- _What is being asked_:
State, as a bare number, how many lines below contain "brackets".

(Data records)
━━━━━━━━
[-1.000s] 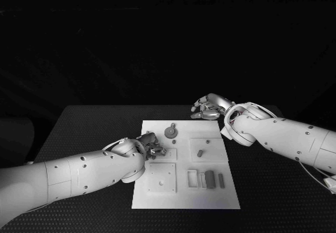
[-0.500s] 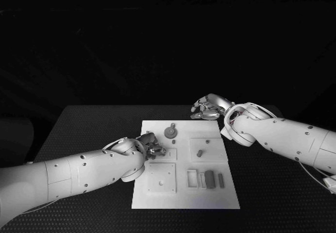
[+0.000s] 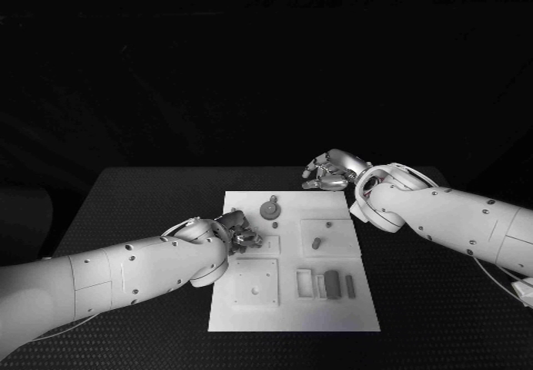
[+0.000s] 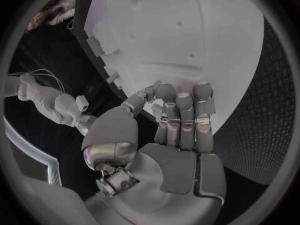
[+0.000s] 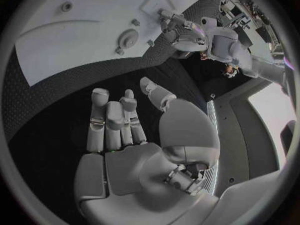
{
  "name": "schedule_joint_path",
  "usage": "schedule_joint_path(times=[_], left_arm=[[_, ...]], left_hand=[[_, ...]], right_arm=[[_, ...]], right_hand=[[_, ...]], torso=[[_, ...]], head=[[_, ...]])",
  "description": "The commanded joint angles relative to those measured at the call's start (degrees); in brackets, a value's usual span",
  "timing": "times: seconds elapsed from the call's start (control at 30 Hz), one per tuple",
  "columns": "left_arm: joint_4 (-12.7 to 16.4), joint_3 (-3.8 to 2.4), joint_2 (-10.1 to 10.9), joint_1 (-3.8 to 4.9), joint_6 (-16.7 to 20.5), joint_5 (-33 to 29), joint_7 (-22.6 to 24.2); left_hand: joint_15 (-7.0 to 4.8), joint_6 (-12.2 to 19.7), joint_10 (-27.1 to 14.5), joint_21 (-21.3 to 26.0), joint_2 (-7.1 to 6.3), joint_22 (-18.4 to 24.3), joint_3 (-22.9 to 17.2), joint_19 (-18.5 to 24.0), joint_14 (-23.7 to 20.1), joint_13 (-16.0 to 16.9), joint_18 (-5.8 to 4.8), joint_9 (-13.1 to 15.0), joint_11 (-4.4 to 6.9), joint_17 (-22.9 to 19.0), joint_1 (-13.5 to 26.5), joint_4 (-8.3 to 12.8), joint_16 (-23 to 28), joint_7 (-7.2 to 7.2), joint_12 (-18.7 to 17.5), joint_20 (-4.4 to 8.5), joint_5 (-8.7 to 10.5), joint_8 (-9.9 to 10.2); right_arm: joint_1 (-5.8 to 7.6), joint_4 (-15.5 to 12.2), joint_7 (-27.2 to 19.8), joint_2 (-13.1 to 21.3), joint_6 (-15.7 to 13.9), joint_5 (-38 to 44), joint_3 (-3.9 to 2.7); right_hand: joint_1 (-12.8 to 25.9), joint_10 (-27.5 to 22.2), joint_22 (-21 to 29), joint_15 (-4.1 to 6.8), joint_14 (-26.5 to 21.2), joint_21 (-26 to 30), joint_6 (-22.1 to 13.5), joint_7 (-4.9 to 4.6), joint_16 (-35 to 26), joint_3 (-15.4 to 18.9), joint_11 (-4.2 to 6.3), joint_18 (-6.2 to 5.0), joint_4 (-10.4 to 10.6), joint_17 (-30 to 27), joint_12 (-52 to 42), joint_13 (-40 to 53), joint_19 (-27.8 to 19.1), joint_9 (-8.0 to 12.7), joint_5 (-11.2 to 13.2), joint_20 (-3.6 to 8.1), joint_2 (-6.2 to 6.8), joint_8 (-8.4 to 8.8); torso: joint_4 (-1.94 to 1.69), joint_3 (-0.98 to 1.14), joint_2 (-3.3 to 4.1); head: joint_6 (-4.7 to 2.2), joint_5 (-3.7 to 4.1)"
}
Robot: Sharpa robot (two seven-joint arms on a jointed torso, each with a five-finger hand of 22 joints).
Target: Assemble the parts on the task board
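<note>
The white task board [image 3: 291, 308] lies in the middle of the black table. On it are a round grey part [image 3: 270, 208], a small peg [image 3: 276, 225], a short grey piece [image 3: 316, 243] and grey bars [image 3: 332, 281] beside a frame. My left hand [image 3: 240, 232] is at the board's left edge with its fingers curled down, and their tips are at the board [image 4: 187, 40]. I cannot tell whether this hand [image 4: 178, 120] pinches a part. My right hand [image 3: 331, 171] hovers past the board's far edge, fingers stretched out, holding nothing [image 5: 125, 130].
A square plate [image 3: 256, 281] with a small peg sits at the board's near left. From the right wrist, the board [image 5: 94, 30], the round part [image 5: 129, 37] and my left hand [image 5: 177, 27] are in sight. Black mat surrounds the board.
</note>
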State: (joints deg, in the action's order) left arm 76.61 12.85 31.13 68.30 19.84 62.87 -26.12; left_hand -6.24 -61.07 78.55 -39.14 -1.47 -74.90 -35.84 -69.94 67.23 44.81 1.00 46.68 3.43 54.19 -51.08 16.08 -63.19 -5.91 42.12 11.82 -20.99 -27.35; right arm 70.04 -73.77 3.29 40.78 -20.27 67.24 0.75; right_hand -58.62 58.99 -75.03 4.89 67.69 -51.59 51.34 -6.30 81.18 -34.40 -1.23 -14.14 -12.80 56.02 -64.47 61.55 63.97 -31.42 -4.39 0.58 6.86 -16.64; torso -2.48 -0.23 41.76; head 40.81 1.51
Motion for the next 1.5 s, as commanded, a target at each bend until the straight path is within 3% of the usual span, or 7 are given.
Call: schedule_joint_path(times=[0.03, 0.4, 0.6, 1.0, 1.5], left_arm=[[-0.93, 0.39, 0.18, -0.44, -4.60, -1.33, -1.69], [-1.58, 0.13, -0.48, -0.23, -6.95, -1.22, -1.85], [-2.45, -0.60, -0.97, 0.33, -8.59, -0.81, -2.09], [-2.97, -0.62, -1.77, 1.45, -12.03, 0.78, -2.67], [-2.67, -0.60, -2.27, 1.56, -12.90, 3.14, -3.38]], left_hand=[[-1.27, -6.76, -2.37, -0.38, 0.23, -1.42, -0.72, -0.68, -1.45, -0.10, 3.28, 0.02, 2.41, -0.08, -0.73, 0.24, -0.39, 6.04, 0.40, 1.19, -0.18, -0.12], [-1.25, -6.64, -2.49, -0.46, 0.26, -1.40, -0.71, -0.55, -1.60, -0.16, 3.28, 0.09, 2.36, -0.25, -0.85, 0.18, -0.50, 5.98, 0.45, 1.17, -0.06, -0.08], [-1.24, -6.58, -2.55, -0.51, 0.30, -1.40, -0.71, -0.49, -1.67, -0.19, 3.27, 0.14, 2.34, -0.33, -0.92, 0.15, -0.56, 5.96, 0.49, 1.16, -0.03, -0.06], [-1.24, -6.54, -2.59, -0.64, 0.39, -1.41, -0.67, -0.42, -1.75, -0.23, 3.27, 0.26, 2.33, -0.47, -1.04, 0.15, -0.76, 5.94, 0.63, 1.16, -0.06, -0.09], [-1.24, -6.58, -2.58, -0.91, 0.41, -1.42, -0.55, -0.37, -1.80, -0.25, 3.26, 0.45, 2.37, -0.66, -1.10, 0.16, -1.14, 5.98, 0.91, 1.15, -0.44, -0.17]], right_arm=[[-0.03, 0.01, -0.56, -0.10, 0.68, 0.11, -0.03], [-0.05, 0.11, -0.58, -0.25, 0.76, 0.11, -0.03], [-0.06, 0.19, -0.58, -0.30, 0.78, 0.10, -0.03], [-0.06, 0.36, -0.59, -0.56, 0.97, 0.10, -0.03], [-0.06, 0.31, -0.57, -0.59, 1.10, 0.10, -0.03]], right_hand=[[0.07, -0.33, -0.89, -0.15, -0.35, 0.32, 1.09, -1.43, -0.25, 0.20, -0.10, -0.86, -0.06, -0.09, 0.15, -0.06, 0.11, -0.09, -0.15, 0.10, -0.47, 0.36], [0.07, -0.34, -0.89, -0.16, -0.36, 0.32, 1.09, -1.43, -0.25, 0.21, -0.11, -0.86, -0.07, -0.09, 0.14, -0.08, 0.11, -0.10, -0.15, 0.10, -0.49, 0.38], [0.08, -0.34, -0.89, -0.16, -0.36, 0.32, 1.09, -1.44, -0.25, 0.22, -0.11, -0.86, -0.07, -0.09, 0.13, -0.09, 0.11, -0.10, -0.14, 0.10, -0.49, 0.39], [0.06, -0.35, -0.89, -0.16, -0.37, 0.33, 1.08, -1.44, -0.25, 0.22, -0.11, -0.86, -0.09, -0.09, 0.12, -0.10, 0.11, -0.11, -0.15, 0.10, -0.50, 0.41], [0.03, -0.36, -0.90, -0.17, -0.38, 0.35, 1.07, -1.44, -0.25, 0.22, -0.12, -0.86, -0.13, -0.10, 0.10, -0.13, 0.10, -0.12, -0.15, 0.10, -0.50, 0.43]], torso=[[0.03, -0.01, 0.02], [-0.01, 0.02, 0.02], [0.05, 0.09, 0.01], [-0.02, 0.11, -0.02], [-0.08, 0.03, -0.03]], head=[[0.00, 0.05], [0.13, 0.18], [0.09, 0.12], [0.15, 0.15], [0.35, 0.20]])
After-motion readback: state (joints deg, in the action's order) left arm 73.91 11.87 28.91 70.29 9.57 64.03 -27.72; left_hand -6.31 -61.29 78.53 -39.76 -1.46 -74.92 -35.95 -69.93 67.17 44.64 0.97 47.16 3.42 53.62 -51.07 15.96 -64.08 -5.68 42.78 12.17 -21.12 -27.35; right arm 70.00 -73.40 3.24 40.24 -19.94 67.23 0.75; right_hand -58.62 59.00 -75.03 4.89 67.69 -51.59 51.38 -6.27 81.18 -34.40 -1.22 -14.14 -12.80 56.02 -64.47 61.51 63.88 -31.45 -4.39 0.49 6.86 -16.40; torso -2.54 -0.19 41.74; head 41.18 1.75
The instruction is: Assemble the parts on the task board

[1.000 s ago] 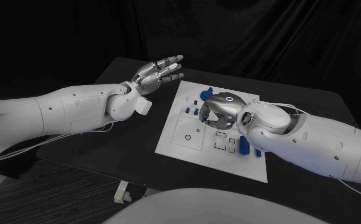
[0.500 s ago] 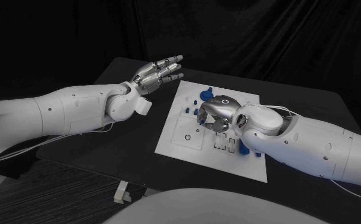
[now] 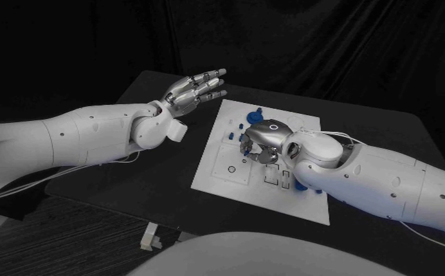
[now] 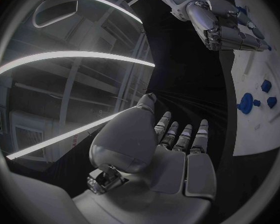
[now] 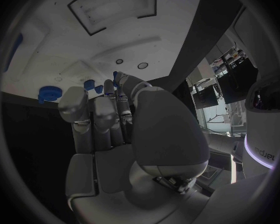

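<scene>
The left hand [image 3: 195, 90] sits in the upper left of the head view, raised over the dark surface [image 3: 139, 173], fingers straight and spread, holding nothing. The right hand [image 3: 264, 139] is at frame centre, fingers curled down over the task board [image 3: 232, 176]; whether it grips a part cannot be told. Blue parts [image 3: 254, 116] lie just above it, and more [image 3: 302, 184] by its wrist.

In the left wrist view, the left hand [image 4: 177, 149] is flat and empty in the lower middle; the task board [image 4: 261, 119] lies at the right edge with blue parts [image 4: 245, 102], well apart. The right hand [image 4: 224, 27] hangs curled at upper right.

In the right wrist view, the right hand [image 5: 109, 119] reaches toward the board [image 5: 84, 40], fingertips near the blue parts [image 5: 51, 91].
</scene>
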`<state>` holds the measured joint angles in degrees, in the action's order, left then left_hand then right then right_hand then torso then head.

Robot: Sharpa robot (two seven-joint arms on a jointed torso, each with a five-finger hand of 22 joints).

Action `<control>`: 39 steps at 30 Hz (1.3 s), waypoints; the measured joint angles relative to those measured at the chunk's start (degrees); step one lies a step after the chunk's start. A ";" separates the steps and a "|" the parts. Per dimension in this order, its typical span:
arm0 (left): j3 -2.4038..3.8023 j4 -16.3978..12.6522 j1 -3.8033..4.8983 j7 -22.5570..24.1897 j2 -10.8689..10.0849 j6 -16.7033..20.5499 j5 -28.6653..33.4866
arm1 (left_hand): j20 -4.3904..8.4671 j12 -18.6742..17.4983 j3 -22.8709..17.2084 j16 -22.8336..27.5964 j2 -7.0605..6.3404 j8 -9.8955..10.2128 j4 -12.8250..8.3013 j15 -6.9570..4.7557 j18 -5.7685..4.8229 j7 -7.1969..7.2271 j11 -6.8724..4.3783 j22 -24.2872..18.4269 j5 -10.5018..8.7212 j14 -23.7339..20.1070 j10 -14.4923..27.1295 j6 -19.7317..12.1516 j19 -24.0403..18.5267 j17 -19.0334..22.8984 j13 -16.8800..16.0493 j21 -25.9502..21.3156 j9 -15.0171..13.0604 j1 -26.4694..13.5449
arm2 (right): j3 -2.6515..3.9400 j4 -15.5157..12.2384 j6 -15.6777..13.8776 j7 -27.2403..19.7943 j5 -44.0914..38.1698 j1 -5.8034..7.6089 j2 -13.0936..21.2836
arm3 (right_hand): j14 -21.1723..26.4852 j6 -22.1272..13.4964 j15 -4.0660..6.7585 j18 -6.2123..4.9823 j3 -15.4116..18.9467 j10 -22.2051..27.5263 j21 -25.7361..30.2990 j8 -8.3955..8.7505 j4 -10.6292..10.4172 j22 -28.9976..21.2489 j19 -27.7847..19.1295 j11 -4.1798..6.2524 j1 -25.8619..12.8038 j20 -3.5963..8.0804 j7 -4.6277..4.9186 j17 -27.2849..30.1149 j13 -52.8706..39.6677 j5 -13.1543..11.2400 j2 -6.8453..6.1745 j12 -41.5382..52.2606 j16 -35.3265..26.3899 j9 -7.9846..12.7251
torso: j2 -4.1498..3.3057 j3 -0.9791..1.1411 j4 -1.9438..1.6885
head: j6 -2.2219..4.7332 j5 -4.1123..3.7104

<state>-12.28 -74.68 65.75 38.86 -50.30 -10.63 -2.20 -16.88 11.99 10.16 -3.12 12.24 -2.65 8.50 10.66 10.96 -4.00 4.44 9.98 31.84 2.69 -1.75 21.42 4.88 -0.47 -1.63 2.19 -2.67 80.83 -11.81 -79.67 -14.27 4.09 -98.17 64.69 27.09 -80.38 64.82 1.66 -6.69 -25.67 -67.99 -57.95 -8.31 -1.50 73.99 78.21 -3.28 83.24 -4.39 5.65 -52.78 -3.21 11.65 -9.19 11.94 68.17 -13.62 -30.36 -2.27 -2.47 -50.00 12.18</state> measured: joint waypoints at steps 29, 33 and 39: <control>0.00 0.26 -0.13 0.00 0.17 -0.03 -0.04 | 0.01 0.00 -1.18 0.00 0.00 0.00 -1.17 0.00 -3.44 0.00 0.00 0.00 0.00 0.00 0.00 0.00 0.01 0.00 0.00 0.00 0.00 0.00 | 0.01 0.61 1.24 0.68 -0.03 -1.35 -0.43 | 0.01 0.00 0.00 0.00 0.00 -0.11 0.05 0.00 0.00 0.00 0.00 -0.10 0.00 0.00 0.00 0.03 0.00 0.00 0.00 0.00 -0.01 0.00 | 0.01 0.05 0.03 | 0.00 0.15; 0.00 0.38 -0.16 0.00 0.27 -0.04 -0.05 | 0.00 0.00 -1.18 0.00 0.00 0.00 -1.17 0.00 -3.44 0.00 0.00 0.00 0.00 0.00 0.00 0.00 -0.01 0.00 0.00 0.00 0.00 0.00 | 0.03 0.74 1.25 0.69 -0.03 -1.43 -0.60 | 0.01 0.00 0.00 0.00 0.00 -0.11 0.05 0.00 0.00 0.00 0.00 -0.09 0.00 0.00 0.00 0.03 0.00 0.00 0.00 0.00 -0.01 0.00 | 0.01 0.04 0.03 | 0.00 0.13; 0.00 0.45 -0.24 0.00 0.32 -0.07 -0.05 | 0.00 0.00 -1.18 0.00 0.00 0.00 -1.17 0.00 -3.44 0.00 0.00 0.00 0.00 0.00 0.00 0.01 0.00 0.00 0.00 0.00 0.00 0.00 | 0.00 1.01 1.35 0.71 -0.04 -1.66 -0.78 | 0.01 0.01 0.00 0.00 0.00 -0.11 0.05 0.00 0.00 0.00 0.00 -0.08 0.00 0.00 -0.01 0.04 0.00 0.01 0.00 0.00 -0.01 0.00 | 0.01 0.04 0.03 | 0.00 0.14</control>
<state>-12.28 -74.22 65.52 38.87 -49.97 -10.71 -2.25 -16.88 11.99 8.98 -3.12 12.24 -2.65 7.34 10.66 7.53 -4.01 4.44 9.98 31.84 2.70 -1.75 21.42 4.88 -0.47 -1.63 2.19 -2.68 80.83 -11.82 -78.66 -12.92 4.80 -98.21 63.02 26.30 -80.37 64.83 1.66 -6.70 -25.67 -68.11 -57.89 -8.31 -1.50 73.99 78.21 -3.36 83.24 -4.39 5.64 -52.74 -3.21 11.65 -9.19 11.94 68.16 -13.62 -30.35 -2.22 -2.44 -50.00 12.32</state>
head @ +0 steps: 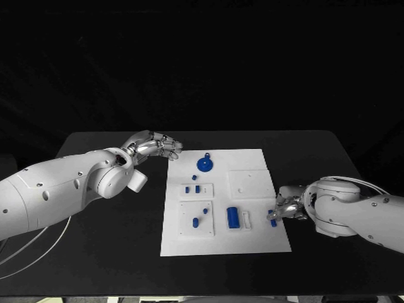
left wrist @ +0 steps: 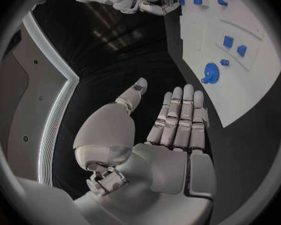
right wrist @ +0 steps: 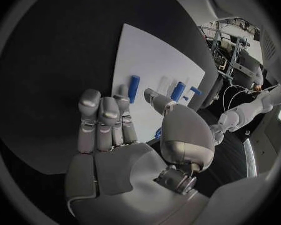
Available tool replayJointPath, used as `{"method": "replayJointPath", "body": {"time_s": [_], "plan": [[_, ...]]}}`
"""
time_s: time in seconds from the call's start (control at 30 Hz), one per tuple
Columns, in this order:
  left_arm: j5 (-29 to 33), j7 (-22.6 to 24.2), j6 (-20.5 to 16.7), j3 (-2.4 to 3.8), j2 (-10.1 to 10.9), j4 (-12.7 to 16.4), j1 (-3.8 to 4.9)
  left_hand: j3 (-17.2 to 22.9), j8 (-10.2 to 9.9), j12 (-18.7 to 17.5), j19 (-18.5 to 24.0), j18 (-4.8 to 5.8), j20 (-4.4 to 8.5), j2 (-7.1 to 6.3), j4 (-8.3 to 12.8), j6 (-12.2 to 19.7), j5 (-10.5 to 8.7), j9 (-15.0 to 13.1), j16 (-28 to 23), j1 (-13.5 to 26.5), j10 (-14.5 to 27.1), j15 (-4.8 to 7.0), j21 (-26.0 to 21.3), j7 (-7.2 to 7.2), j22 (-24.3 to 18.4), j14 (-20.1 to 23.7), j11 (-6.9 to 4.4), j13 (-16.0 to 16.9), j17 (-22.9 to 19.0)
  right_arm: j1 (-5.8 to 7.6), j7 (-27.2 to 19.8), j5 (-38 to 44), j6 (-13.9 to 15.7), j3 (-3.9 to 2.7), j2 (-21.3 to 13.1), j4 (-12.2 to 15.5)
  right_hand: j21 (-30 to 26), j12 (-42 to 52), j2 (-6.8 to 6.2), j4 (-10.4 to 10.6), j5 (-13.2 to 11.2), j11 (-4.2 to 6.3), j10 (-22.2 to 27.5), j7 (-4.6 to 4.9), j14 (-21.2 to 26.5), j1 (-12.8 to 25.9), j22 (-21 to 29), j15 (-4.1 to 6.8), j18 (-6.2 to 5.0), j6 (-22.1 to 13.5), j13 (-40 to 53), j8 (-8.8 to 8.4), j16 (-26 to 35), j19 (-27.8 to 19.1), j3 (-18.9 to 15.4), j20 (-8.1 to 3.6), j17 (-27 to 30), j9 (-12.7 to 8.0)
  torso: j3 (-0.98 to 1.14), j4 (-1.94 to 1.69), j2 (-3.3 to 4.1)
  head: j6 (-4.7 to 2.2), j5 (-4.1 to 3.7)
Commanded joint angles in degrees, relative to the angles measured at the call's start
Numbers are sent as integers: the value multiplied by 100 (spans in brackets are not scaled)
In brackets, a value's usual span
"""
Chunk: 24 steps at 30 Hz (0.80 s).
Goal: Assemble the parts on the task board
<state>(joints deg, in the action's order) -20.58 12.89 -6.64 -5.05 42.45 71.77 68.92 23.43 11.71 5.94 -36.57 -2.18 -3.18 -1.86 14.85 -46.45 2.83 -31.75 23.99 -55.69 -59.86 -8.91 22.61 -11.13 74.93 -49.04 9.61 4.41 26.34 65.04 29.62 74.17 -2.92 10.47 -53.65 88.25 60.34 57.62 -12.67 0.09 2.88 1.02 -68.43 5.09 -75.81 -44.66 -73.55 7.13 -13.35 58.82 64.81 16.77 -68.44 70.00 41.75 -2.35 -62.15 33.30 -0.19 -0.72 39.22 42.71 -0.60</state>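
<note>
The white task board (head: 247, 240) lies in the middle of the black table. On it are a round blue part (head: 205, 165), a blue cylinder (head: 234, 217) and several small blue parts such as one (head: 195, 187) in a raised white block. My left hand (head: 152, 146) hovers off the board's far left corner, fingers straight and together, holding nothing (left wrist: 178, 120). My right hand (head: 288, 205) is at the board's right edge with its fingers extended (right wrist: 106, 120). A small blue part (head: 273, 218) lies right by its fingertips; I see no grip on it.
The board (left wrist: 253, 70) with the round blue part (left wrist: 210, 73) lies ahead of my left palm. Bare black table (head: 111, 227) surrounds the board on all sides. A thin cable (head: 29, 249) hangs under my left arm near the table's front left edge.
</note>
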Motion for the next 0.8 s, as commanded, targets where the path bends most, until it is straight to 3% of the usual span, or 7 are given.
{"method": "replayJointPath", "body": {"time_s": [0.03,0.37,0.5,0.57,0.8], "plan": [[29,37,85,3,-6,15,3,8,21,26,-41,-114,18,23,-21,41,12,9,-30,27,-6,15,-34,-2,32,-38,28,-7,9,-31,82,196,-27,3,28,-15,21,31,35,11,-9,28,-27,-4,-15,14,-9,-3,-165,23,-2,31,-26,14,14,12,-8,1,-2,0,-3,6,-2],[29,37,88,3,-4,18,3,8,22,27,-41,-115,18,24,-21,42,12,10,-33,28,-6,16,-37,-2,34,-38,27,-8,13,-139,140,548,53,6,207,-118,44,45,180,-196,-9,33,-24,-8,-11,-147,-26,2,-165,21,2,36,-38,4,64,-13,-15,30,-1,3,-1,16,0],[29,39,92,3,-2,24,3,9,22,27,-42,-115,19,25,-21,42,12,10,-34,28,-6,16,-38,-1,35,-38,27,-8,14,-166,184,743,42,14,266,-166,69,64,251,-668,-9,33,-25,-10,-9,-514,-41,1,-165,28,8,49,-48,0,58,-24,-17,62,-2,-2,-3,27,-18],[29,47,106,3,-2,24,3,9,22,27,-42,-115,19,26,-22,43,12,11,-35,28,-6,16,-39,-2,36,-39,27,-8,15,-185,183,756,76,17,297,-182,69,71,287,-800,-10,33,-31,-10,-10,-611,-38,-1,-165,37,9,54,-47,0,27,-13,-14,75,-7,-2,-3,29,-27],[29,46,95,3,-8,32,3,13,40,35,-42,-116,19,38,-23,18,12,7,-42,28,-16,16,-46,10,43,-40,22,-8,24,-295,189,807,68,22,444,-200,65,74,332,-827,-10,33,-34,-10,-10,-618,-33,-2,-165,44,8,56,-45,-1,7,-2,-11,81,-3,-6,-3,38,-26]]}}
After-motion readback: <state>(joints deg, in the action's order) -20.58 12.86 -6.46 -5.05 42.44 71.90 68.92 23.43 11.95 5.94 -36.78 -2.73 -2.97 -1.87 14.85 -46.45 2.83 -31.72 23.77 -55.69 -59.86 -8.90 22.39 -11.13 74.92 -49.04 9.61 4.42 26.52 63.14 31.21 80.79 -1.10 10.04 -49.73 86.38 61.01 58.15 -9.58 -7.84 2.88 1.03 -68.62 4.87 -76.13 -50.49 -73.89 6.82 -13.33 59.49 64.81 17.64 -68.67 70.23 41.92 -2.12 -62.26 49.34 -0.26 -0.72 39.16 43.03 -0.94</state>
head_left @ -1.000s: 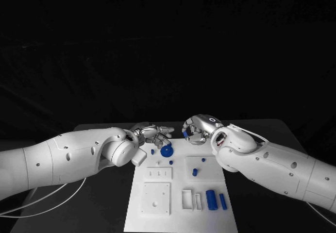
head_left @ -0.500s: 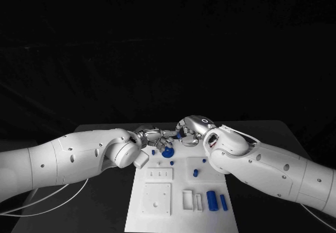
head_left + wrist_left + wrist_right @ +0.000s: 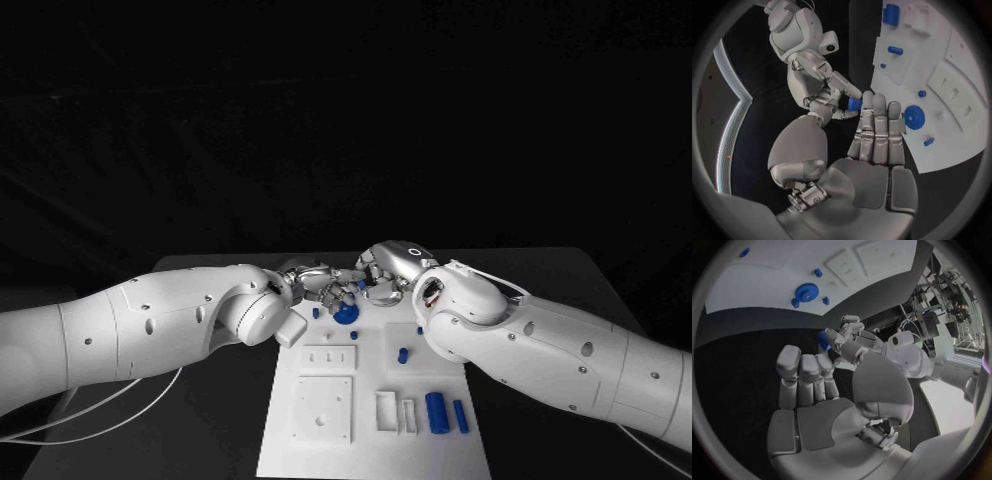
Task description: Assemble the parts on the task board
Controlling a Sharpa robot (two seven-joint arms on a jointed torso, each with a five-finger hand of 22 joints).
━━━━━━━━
- _Exercise result_:
3